We spoke with Martin Connelly, co-founder and commercial director of UltraMAP, about the ever-present threats to submarine cable infrastructure and what can be done to keep it safe from harm
Submarine cable infrastructure is responsible for the vast majority of international data traffic around the world and, as data demand continues to increase, our reliance on these systems is only going to grow.
It goes without saying that damage to these cables can be catastrophic for connectivity, as well as being complex and expensive to repair. Thus, as is so often the case, prevention is better than cure, and monitoring this infrastructure to pre-empt disaster has become a crucial part of the submarine cable industry.
Martin Connelly, co-founder and commercial director of monitoring specialist UltraMAP, explained how they can watch maritime activity from afar and intervene before damage is done.
“In 2008, we were approached by one of our geographical information systems (GIS) customers to create some software – they had a big problem with ships dropping their anchor on top of their cable and they wanted to do something about it,” explained Connelly. “We devised a way of tracking vessels online and showing them together with the cable. The system we created was designed to set off alarms whenever any vessel we were tracking was exhibiting potentially cable-damaging behaviour. So, our asset monitor was specifically designed and written to protect subsea cables.”
Threats to submarine cables come in many different forms, from trailing anchors to natural disasters. Some of these threats can be minimised during cable design; for example, systems are typically planned to avoid areas of seismic activity where possible. Nonetheless, the risk can never be entirely eliminated, especially when it comes to these cables’ biggest threat: maritime activity.

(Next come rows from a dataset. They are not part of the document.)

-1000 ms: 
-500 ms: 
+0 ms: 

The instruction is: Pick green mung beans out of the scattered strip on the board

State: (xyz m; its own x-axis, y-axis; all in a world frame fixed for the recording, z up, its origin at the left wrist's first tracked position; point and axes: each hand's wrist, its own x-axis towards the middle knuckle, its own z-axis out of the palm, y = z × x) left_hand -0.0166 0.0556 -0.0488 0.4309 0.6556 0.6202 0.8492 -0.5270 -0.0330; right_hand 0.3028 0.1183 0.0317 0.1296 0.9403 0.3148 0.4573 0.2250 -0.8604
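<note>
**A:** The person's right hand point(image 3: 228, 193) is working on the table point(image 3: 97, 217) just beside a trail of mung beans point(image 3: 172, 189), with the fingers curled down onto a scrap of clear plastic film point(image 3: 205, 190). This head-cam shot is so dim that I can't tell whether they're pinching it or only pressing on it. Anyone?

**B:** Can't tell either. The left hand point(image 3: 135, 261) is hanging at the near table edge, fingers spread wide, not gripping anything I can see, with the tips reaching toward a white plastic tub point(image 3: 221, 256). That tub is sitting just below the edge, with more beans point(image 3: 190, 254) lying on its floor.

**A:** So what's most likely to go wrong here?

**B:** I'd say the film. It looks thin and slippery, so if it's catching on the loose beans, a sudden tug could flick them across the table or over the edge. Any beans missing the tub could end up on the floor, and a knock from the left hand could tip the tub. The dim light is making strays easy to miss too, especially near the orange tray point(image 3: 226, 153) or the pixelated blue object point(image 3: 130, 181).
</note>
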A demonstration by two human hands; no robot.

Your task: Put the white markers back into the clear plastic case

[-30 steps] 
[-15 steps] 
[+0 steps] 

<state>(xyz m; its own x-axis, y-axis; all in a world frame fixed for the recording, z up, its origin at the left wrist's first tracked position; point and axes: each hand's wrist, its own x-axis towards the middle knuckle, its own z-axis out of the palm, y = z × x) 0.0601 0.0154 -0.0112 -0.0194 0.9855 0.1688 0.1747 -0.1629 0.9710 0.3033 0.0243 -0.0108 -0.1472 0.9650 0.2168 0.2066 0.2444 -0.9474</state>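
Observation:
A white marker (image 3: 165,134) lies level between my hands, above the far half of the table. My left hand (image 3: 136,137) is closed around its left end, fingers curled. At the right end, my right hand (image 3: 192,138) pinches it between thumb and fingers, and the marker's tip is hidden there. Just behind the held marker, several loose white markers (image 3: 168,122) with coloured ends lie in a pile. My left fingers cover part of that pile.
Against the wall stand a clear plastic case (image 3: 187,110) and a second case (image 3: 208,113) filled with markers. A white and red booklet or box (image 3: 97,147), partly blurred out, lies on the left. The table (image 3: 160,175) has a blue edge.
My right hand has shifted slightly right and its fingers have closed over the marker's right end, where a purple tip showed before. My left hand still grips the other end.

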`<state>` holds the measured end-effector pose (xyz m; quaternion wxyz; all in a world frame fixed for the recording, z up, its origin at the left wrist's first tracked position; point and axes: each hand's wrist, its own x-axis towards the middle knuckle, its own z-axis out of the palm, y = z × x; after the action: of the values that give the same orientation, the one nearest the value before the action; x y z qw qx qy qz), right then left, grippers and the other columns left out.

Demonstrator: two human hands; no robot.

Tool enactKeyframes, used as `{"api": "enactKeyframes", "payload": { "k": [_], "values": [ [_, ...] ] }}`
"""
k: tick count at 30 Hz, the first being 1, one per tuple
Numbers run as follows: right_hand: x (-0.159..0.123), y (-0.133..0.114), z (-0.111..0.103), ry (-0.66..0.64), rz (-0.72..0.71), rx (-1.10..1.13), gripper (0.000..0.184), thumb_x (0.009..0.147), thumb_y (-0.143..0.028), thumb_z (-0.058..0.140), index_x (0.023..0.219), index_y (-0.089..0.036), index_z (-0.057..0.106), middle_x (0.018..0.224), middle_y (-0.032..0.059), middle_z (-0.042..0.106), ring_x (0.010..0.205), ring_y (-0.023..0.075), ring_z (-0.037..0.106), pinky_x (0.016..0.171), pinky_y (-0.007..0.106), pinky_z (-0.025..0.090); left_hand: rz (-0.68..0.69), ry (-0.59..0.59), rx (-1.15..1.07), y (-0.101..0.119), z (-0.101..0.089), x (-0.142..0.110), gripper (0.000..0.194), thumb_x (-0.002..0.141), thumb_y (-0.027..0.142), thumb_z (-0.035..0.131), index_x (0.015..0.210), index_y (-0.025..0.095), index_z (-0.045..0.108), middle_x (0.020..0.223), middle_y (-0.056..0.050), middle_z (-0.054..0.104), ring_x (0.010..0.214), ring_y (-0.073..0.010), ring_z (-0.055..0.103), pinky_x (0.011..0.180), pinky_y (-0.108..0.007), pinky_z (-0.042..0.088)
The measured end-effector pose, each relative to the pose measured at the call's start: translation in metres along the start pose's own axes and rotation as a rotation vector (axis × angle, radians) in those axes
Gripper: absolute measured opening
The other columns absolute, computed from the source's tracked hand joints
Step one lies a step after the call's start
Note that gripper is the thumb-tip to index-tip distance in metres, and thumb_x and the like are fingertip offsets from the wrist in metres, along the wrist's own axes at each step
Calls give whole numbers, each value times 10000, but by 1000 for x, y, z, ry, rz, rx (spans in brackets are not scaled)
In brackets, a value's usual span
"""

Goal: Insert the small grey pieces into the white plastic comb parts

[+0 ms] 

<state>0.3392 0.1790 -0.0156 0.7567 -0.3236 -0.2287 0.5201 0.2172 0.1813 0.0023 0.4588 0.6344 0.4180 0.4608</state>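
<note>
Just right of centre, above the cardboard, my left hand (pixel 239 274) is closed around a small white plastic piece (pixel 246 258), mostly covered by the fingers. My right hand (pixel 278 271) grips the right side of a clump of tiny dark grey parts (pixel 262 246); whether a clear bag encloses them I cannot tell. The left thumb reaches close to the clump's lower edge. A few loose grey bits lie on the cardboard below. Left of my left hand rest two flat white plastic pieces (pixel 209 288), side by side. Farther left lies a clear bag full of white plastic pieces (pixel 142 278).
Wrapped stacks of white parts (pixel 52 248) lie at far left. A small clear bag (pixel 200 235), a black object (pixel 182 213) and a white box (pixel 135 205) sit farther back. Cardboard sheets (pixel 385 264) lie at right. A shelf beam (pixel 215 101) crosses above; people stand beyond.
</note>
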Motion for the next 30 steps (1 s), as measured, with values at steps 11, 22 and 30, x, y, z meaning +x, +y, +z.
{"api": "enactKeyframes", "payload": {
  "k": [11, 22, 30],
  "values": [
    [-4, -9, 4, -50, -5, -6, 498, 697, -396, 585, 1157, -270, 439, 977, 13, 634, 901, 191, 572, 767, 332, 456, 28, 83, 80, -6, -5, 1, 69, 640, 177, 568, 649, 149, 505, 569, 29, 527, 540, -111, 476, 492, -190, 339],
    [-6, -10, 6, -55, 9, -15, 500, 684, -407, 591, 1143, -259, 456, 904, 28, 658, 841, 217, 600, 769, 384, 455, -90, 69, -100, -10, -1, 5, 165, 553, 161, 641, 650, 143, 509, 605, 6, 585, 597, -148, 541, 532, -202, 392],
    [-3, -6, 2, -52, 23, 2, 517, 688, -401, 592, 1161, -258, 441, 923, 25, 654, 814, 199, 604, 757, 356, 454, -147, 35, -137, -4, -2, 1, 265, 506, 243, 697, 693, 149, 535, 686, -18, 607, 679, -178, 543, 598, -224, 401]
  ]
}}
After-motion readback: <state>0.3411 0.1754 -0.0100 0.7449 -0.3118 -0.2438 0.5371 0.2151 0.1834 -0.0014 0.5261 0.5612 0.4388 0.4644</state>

“Since we started, the threats have remained constant and they encompass things from naturally occurring events, like earthquakes, to deliberate sabotage in some cases. Some of these things you can’t do anything about, but by far the biggest cause of damage to subsea cables is from manmade encroachment,” said Connelly, noting that it was not just anchors but also fishing and dredging that regularly damage this infrastructure.
For UltraMAP, effective monitoring goes far beyond accessing real-time data and interventions to prevent damage. In fact, many years of monitoring has created a wealth of data which can itself be analysed to provide useful insights for customers.
“One of the later, more surprising aspects of our growth has been with data. We collect gigabytes upon gigabytes of data every day, collecting information from vessels out at sea, and that data has become quite valuable over time,” explained Connelly. “Over the ten or more years that we’ve been collecting this information, we’ve built quite a database. A lot of our customers use that for route planning and evidential purposes.”
But one challenge that still remains is communication between the ecosystem at large. Connelly highlight how, even though approved cables should be added to maritime navigation equipment as part of the deployment process, this is often an afterthought.
“Sometimes the cables don’t make their way onto ships’ navigation systems and we’re regularly in communication with vessels out at sea where we’re carrying out an intervention and they are in disbelief that there is cable beneath them that they are about to drop their anchor on,” he explained, suggesting that clearer communication between the community will only become more vital as the sector’s activity increases.
“The seabed will become busier, and I think there’s an opportunity to bring more things together,” said Connelly. “We’re all part of this maritime community and I think communication between everyone out at sea is the biggest opportunity. We need to keep everyone talking to protect the global internet as well as our customers’ cables.”